# [Instructions to follow]
Some entries follow. Reproduce exactly the lines starting at the one with "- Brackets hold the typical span" and stopping after the one with "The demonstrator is".

Stored records
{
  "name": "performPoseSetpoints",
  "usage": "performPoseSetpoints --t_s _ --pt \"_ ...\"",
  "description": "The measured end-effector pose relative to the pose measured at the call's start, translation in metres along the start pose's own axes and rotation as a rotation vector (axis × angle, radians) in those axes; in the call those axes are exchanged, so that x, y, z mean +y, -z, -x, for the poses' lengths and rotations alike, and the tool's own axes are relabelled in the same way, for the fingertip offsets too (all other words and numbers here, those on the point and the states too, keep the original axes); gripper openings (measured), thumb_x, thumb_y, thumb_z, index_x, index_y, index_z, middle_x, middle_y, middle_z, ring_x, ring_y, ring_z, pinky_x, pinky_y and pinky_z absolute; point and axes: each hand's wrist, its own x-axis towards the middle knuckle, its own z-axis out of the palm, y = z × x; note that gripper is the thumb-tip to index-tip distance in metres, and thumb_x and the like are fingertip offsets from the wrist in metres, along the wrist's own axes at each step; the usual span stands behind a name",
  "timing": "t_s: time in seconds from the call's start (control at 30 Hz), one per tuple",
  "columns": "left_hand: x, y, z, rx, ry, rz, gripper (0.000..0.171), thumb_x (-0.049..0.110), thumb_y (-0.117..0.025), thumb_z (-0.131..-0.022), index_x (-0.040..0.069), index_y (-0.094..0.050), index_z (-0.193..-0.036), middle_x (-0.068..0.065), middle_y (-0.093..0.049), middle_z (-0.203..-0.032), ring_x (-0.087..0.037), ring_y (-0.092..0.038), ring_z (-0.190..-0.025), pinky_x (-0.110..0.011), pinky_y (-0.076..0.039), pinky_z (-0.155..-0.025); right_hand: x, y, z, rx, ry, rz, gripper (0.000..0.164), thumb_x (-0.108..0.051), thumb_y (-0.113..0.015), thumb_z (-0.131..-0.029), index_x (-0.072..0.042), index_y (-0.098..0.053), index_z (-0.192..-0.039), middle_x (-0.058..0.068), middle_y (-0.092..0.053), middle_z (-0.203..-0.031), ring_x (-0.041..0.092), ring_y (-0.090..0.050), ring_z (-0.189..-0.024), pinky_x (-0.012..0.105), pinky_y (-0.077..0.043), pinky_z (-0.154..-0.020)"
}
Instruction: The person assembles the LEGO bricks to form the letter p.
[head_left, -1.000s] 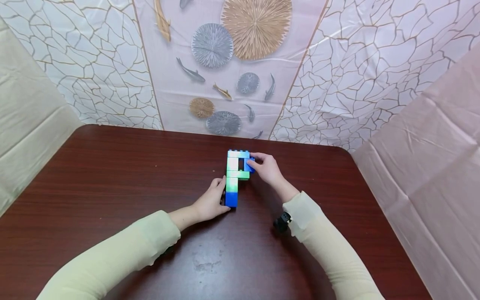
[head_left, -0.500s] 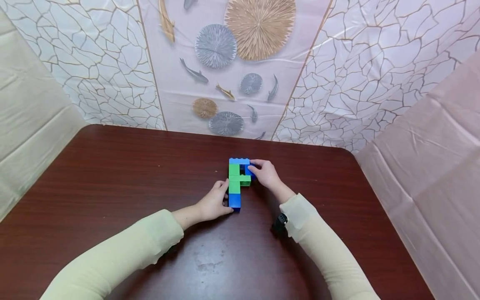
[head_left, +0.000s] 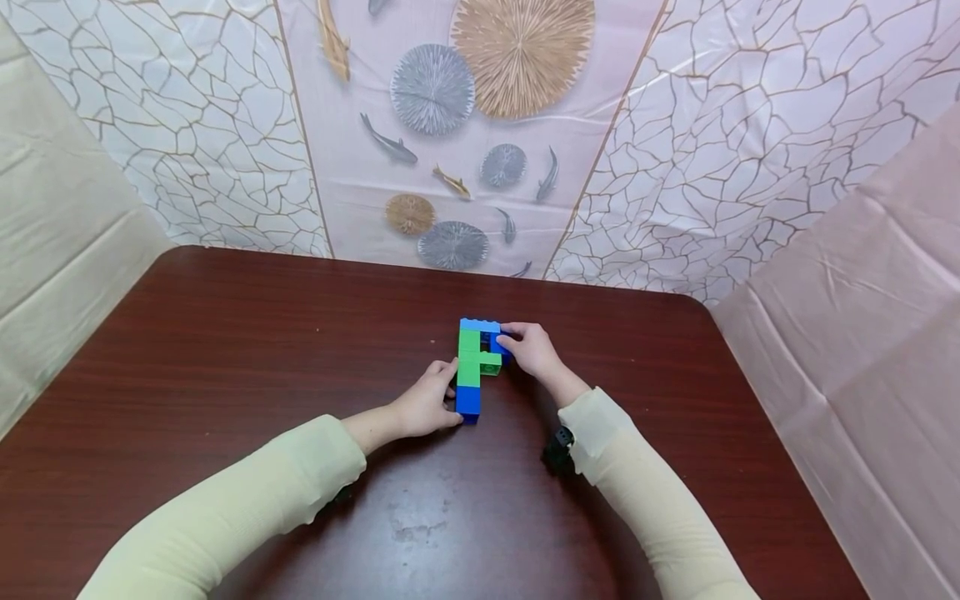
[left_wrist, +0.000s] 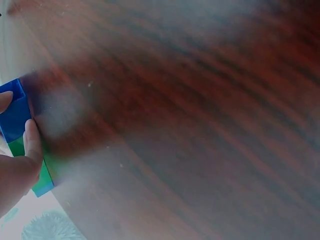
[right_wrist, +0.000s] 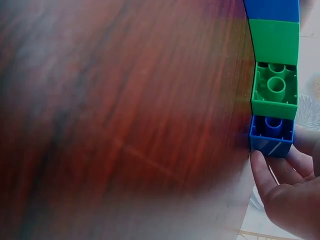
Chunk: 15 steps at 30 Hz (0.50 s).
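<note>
Several blue and green toy building bricks are joined into one F-shaped build (head_left: 469, 367) at the middle of the table. My left hand (head_left: 426, 404) grips its lower left side, the thumb at the end of the bottom blue brick (left_wrist: 15, 117) and a finger along the side. On the far right, my right hand (head_left: 534, 350) pinches a blue brick (right_wrist: 272, 142) under the build's top bar. Beside that brick, a green brick (right_wrist: 275, 87) sticks out as the middle arm, its hollow underside facing the right wrist camera.
The dark red-brown wooden table (head_left: 262, 375) extends around both hands. A patterned cloth (head_left: 465, 150) hangs behind its far edge, with pale pink panels (head_left: 862, 350) at the sides. A dark device (head_left: 558, 450) is strapped at the right wrist.
Both hands have drawn the build slightly nearer the body and tilted it, so the glare on it is gone and the middle arm's underside shows. Both grips look the same.
</note>
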Motion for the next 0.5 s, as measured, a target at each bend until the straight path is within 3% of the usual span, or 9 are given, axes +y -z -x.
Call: performPoseSetpoints --t_s 0.3,0.5 --pt "0.0 -0.002 -0.001 -0.001 0.003 -0.004 0.092 0.005 -0.073 -0.078 -0.005 -0.012 -0.147 -0.022 -0.033 -0.136 -0.019 -0.053 -0.102 -0.027 -0.05 -0.077 -0.002 0.002 0.001 0.007 0.0 0.017 0.041 -0.022 -0.056 -0.094 -0.003 -0.053 -0.131 0.015 -0.053 -0.135 0.029 -0.046 -0.128 0.043 -0.039 -0.106" --pt "-0.001 0.01 0.003 -0.05 -0.018 -0.027 0.095 0.019 -0.072 -0.08 0.0 -0.01 -0.149 -0.021 -0.028 -0.143 -0.027 -0.046 -0.121 -0.039 -0.044 -0.098 -0.01 0.009 0.007 0.046 0.051 0.053 0.049 -0.031 -0.056 -0.094 -0.005 -0.049 -0.135 0.014 -0.05 -0.138 0.029 -0.044 -0.13 0.044 -0.037 -0.106"
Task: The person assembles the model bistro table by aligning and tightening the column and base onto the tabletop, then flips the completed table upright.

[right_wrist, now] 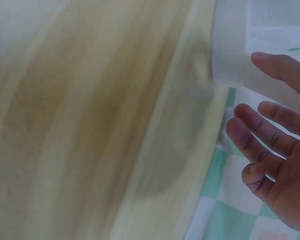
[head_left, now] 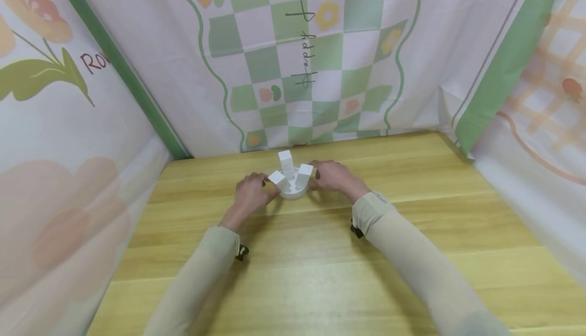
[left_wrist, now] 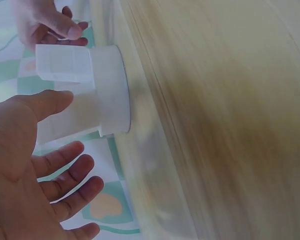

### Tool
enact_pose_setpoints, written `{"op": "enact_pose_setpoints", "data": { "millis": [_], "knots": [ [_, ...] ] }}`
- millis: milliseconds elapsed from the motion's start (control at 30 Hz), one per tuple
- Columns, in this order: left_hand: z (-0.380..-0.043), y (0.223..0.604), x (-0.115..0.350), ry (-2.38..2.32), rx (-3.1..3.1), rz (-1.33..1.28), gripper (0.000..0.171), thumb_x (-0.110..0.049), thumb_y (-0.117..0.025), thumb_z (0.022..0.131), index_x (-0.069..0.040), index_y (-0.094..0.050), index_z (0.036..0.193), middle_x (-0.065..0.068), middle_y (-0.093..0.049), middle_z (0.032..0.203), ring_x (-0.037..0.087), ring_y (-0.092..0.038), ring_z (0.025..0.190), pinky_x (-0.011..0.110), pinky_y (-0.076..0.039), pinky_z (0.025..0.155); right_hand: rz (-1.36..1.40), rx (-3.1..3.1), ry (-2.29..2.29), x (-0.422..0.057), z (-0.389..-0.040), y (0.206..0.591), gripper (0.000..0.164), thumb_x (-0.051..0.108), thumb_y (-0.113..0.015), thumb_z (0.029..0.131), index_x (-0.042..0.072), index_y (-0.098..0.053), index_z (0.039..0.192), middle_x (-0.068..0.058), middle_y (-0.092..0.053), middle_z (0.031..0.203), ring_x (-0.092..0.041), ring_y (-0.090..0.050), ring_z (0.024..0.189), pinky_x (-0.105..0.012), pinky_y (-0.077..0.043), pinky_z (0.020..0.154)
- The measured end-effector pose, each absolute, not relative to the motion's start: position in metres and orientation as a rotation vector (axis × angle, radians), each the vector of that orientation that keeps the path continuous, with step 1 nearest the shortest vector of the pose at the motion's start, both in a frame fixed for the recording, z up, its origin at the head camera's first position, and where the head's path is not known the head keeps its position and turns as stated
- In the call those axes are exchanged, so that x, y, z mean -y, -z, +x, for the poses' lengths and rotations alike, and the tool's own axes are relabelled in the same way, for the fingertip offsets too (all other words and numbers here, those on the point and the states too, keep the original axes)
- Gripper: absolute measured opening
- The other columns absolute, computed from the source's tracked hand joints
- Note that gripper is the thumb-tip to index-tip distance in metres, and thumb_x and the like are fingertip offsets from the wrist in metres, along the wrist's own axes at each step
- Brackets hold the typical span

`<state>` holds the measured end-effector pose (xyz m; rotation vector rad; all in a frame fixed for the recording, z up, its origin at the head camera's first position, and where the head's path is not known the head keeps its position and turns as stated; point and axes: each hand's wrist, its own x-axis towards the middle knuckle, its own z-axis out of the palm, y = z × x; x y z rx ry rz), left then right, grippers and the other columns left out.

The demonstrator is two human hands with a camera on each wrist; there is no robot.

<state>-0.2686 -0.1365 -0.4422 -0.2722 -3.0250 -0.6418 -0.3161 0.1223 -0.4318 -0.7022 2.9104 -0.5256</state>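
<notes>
A white round base [head_left: 293,193] stands on the table toward its far side. Three white square posts rise from it: a back one [head_left: 286,162], a left one [head_left: 277,178] and a right one [head_left: 304,174]. My left hand [head_left: 251,193] is at the left side, its thumb close by the posts and its other fingers loosely spread in the left wrist view. On the opposite side, my right hand [head_left: 336,176] has its thumb beside the white piece, the fingers relaxed and slightly bent. Neither hand has its fingers curled round the piece.
The wooden table [head_left: 311,270] reaches back to a printed curtain [head_left: 293,71] with green and white checks. More printed cloth hangs at the left [head_left: 68,183] and right [head_left: 540,148]. Each wrist carries a small black device below the sleeve cuff.
</notes>
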Motion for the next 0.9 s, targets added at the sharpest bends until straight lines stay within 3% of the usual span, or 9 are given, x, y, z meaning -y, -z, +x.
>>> {"op": "enact_pose_setpoints", "data": {
  "millis": [400, 900],
  "knots": [
    [-0.282, 0.449, 0.143, 0.609, 3.088, -0.349, 0.051, -0.043, -0.070, 0.091, -0.006, -0.066, 0.125, 0.015, -0.066, 0.117, 0.031, -0.059, 0.107, 0.052, -0.047, 0.099, -0.617, -2.889, 0.531, -0.120, -0.319, 0.445, 0.065, 0.040, -0.078, 0.082, 0.002, -0.057, 0.131, -0.009, -0.073, 0.103, -0.028, -0.067, 0.093, -0.044, -0.056, 0.084],
    [-0.292, 0.458, 0.143, 0.636, 3.135, -0.386, 0.054, -0.045, -0.067, 0.093, -0.005, -0.062, 0.129, 0.014, -0.064, 0.119, 0.031, -0.058, 0.111, 0.049, -0.048, 0.102, -0.568, -2.866, 0.583, -0.113, -0.318, 0.451, 0.046, 0.042, -0.080, 0.082, 0.009, -0.065, 0.111, -0.006, -0.072, 0.097, -0.023, -0.066, 0.085, -0.040, -0.056, 0.078]
  ]
}}
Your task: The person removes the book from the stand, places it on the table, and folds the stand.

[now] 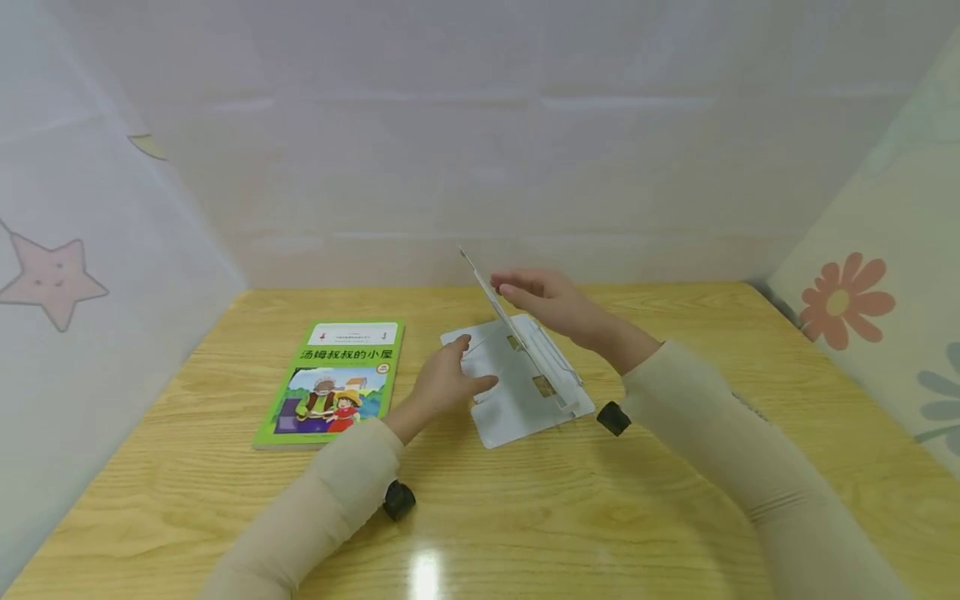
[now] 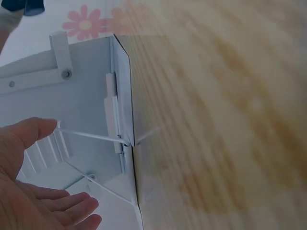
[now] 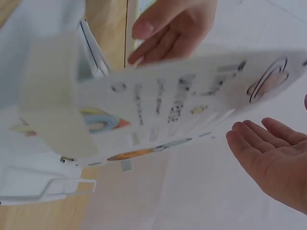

# [Problem solution]
- Brackets hold the typical span

`<state>` holds the measured end-effector pose (xyz m; rotation vector rad; all in a frame fixed for the recording, z up, its origin at the head camera's first position, and where the head's path is not known the head keeps its position and turns as stated; point and axes: each hand's wrist, its own x-axis towards the middle knuckle, its own z-axis out of the palm, y = z × x; x y z rx ry rz), left then right, grippers and the other columns left out.

The demonstrator is two human hands with a camera on each wrist; there is no robot.

The answer contains nothing more.